Distance from home to school is used only as a tie-breaker when two children are otherwise level within a criterion — measured in a straight line, with random allocation if even that is equal.
See the school's location on the GrammarBound mapTwo children — the feeder primary, then the score, decides.
Both children passed the test. Child A attends an Area 1 feeder primary and lives further away; Child B attends a non-feeder primary and lives close by. Child A is placed in a higher priority group, so where they live barely matters — distance only breaks a tie between children level within the same criterion.
You have two routes, and you can use both.
Waiting list
Children who met the required standard but were not offered a place are held on a waiting list in priority order of the admission criteria — not by when you applied. Lancashire County Council maintains the Year 7 list until 31 December 2027; when a place comes free it goes to the child at the top of the list, so your position can move up or down as families join or leave.
From January, parents complete an in-year application form to remain in consideration; in-year transfers into BRGS are handled separately by the school.
Appeal
You have the right to appeal to an independent appeal panel.
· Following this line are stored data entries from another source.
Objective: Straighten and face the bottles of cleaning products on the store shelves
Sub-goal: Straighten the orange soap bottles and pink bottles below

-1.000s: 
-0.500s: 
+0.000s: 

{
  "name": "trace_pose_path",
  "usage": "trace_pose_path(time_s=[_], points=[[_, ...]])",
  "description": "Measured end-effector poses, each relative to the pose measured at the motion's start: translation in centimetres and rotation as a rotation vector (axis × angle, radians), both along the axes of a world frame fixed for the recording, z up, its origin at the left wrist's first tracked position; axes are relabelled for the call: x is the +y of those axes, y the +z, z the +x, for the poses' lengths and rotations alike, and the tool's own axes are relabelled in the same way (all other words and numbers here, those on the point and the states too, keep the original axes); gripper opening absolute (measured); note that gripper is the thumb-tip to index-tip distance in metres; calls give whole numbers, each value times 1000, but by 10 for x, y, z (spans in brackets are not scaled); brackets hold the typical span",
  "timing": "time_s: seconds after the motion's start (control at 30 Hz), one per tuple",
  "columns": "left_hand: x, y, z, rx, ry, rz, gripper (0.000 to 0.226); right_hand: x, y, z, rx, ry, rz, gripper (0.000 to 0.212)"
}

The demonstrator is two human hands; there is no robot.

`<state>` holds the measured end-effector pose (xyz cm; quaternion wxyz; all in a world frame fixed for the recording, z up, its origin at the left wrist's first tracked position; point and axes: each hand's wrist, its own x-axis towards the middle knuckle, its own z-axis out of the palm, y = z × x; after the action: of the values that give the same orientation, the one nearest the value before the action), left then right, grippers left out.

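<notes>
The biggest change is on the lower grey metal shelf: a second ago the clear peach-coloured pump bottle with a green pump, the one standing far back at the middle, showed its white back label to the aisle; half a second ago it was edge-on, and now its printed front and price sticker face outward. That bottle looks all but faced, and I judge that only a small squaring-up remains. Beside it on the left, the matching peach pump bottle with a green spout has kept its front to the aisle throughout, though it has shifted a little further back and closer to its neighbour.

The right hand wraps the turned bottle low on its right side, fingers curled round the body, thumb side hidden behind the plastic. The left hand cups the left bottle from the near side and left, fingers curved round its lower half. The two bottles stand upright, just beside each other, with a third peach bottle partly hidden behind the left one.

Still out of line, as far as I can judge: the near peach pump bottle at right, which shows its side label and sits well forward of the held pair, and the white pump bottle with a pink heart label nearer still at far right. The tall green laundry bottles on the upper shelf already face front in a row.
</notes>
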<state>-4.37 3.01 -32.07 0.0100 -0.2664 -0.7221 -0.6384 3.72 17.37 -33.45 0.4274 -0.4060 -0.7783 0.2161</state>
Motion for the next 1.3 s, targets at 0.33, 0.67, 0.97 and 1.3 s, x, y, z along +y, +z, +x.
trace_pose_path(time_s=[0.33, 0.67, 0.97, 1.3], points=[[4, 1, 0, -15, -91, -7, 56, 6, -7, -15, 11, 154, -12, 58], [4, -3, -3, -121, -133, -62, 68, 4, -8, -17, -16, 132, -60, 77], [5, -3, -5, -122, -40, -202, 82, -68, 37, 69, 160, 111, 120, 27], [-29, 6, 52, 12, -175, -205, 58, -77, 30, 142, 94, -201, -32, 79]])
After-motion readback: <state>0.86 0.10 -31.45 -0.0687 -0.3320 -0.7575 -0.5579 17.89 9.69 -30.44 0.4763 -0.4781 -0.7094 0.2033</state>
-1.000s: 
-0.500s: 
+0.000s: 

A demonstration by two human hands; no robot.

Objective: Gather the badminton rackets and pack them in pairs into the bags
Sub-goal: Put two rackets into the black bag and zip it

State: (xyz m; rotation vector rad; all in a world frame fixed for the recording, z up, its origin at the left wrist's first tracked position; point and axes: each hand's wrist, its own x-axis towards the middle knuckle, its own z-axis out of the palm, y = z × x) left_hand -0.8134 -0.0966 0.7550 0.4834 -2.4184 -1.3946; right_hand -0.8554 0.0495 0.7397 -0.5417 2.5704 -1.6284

For a selective school the panel must be satisfied your child reached the required standard, so successful appeals are uncommon. There is also a review process before appeals: if your child narrowly missed the standard you can ask the school's admissions committee to reconsider the test result with any supporting evidence, within five days of the notification letters. Appealing does not remove your child from the waiting list.
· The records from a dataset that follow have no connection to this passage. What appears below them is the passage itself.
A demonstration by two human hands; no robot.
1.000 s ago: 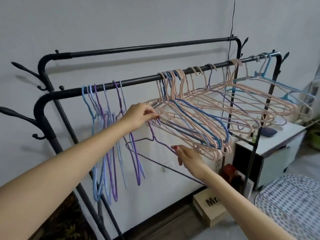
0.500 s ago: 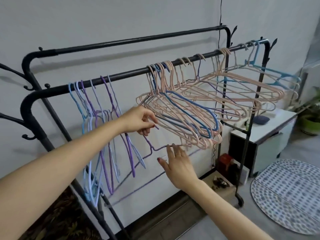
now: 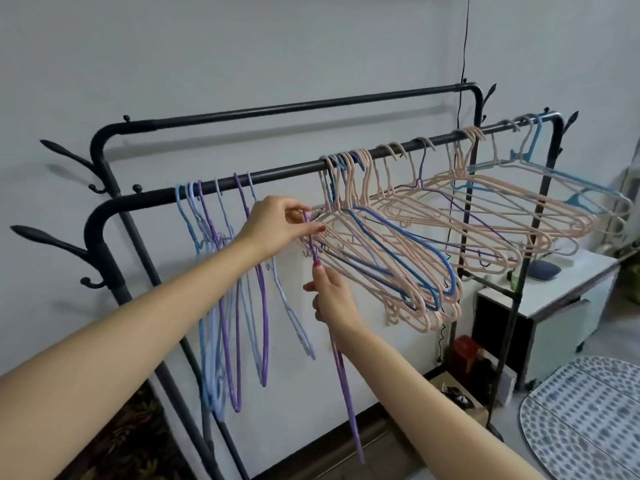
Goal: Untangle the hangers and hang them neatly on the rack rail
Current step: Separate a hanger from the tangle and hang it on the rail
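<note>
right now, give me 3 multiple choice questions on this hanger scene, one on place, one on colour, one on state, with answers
1. Where do the neatly hanging blue and purple hangers sit on the front rail?
A. toward its left end
B. toward its right end
C. on the floor

2. What colour is the hanger held by both hands?
A. peach
B. purple
C. black

3. How does the peach hanger cluster hang?
A. straight down
B. splayed out and tangled
C. off the rail

Answers:
1 A: they hang straight near the rail's bent left corner.
2 B: the left hand pinches its top and the right hand grips its purple arm lower down.
3 B: the hooks are on the rail but the bodies fan out sideways, interlocked.
</note>
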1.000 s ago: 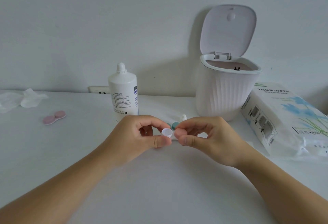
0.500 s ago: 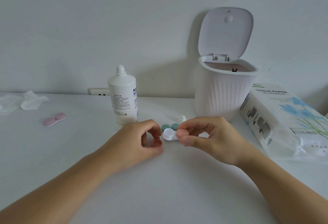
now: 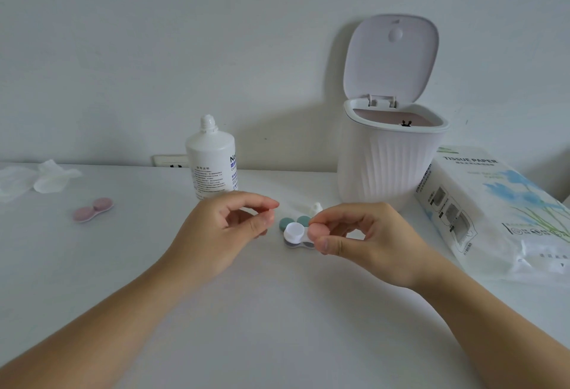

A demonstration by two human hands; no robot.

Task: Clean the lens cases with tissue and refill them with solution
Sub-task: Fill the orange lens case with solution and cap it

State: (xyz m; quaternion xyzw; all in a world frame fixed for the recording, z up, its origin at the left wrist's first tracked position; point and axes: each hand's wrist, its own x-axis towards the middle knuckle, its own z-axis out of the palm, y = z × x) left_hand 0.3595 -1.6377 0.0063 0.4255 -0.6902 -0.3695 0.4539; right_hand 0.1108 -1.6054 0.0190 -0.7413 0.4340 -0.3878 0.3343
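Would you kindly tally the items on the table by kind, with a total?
Lens cases: 3, namely the pink case, green case and white case
Solution bottles: 1, the bottle
Bins: 1, the bin
Tissue packs: 1, the pack
Loose tissues: 1 pile, the tissues
Small white caps: 1, the cap
Total: 8

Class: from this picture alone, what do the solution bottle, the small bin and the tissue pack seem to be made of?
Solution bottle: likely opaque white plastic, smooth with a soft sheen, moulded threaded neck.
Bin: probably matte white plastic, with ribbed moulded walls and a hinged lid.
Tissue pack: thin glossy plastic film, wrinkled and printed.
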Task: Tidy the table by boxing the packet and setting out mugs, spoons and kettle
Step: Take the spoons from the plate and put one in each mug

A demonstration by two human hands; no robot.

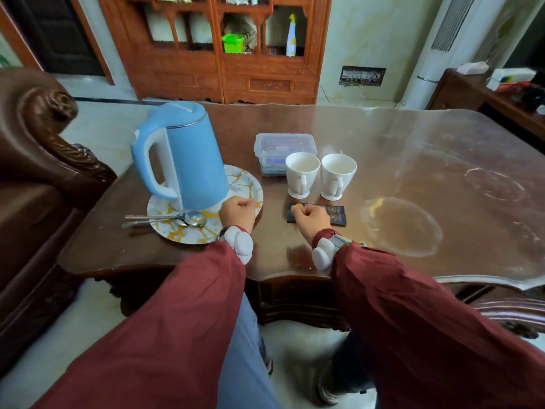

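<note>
Far left: the carved arm of a brown leather sofa (44, 134) stands beside the wooden table (413, 178), whose top lies under a clear glossy cover.

Left part of the table: a blue kettle (184, 154) stands upright on a white plate (182, 234) veined with gold, its handle turned toward the sofa. Two metal spoons (177, 219) lie side by side on the near part of the same plate, bowls pointing right, handles reaching past the plate's left rim.

Left hand (237, 214): curled, fingers drawn together, resting at the plate's right rim just beside the kettle's base. Whether it grips the rim cannot be told. A white band sits at the wrist, below a dark red sleeve (177, 320).

Centre: a clear plastic box (284, 149) with its lid on stands toward the far side. Two white mugs (320, 175) stand upright just in front of it, close together, handles facing the person.

Right hand (312, 219): loosely closed, resting on the dark packet (336, 216), which lies flat on the table just in front of the mugs and outside the box. Thumb and fingers meet near the packet's left end; whether they pinch it cannot be told.

Right: the tabletop shows pale ring marks.
</note>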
Joining Year 12 from outside.
BRGS has a co-educational sixth form and admits external students into Year 12. Entry is by GCSE grades, not the Year 7 test, so the selective admissions criteria above do not apply.
The grade floor.
You need at least grade 4 in GCSE English Language and grade 4 in GCSE Maths, on top of a minimum standard measured by your best 8 GCSE points (the threshold is reviewed each year). Individual A-level subjects then set their own higher minimum grades, published by the school. Offers are conditional on results.
Apply direct to the school.
Information about the sixth form and the application process is published on the school website; external applicants apply direct to BRGS. Where there are more applicants meeting the requirements than places, the school allocates in line with its sixth-form admission arrangements, with a right of appeal if a place is not offered.